I have an original image $\ I(x_i,y_j)$ where
$\ x_i = i*\Delta x, 0<= i < n_i $
$\ y_j = j*\Delta y, 0<= j < n_j$
I am trying to implement a function that resamples the image to:
$\ I(x_k,y_l)$ where
$\ x_k = k*\Delta xx, 0<= k < n_k $
$\ y_l = l*\Delta yy, 0<= l < n_l$
The case when $\ \Delta xx <= \Delta x $ and $\ \Delta yy <= \Delta y $ : upsampling, is quite easy (?).
Linear interpolation between nearest neighbours should do a decent job?
Downsampling on the other hand is more tricky.
To make sure Nyquist is followed so that no aliasing occurs; I must lowpass filter before decimating.
How do I do this an good yet simple manner?
I was thinking maybe using the FFT to do both upsampling and downsampling:
- take the FFT of the image
- zero pad or truncate the FFT
- inverse FFT
In the case of zero padding this amount to sinc interpolation (which is better than linear interpolation)?

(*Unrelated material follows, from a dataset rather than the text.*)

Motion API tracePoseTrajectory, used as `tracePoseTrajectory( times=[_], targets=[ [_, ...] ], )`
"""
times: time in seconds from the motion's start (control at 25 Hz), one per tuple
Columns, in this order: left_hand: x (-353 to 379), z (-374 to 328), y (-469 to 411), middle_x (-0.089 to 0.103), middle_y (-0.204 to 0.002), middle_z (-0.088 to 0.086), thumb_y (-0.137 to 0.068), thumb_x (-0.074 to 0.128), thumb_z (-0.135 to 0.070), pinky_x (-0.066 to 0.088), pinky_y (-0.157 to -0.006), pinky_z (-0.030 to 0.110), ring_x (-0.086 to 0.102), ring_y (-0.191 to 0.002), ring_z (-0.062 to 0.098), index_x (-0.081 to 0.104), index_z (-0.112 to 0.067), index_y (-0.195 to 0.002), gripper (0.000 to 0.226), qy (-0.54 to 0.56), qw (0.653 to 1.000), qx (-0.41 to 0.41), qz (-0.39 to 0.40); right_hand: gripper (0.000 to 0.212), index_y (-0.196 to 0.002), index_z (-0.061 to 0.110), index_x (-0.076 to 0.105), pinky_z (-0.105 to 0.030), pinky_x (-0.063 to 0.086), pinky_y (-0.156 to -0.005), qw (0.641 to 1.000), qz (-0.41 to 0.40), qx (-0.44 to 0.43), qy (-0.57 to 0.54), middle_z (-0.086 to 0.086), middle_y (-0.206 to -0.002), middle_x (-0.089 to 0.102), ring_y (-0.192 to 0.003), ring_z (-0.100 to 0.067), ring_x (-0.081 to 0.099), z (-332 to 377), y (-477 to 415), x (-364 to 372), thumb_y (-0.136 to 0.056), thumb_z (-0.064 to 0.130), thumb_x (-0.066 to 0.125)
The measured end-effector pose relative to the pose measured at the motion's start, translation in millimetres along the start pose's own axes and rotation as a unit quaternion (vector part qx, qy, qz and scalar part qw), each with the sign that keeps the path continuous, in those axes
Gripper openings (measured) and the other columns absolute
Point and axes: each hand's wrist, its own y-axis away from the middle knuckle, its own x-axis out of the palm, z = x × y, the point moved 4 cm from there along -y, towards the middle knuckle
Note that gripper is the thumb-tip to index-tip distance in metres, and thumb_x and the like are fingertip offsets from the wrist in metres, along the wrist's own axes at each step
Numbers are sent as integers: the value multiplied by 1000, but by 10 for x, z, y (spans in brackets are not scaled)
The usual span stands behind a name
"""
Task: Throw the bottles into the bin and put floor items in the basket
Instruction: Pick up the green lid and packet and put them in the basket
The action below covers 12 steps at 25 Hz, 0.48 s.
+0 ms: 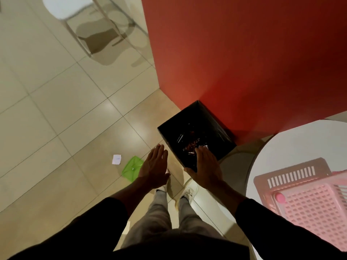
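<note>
A black square bin [206, 119] stands on the floor against the red wall, with crumpled clear plastic [189, 146] showing inside it. My right hand [205, 167] hovers flat over the bin's near corner, fingers apart and holding nothing. My left hand [154, 167] is held flat just left of the bin, also with nothing in it. On the floor to the left lie a green plastic folder [131, 167] and a small white paper [116, 159]. A pink slotted basket [309, 199] sits on the white round table [293, 145] at the right.
A red wall [244, 53] rises behind the bin. A white chair with metal legs [75, 14] stands at the far left on the beige tiled floor [56, 109]. My feet in white shoes [188, 192] stand just before the bin.
</note>
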Motion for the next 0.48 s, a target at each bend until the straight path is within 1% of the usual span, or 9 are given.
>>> tracePoseTrajectory(
  times=[0.08,0.2,0.28,0.4,0.48],
  targets=[
    [37,37,204,3,-175,25,-95,66,-58,-7,-128,42,-1,-164,37,14,0,-167,106,3,1000,-20,-10,102,-162,9,18,-45,20,-127,999,23,-21,16,-16,-169,18,-157,-32,14,98,46,28,-90,74,50],
    [188,127,491,1,-175,25,-96,63,-60,-10,-127,43,-2,-164,37,13,0,-167,106,23,997,-75,-14,102,-163,10,12,-44,11,-128,996,60,-59,38,-16,-171,10,-159,-32,6,230,93,128,-92,76,43],
    [296,158,707,3,-176,24,-95,62,-61,-7,-129,44,-1,-164,38,14,0,-167,105,40,992,-116,-12,101,-164,10,10,-44,8,-128,991,75,-91,64,-16,-171,8,-159,-33,4,319,119,178,-93,77,39],
    [423,180,1038,7,-175,25,-95,62,-61,2,-132,47,2,-164,39,18,0,-166,103,66,984,-164,-9,104,-163,9,12,-44,9,-128,983,88,-135,85,-16,-171,9,-159,-33,5,472,134,218,-92,79,38],
    [472,193,1208,10,-175,26,-94,63,-61,4,-133,47,4,-164,40,21,1,-165,102,75,980,-186,-5,106,-163,8,12,-43,11,-129,980,92,-155,90,-16,-171,10,-159,-32,6,566,132,226,-90,81,37]
  ],
)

In the case of truncation this amount to (ideal) lowpass filtering?
So this should be a both simple to implement and very good solution?
I guess one thing to look out for is edge effects.
How do I best avoid this?
I was thinking repeating the image twice in x and y and then circulary shifting it half the width and height of the image. That should make the padded image cyclical periodic.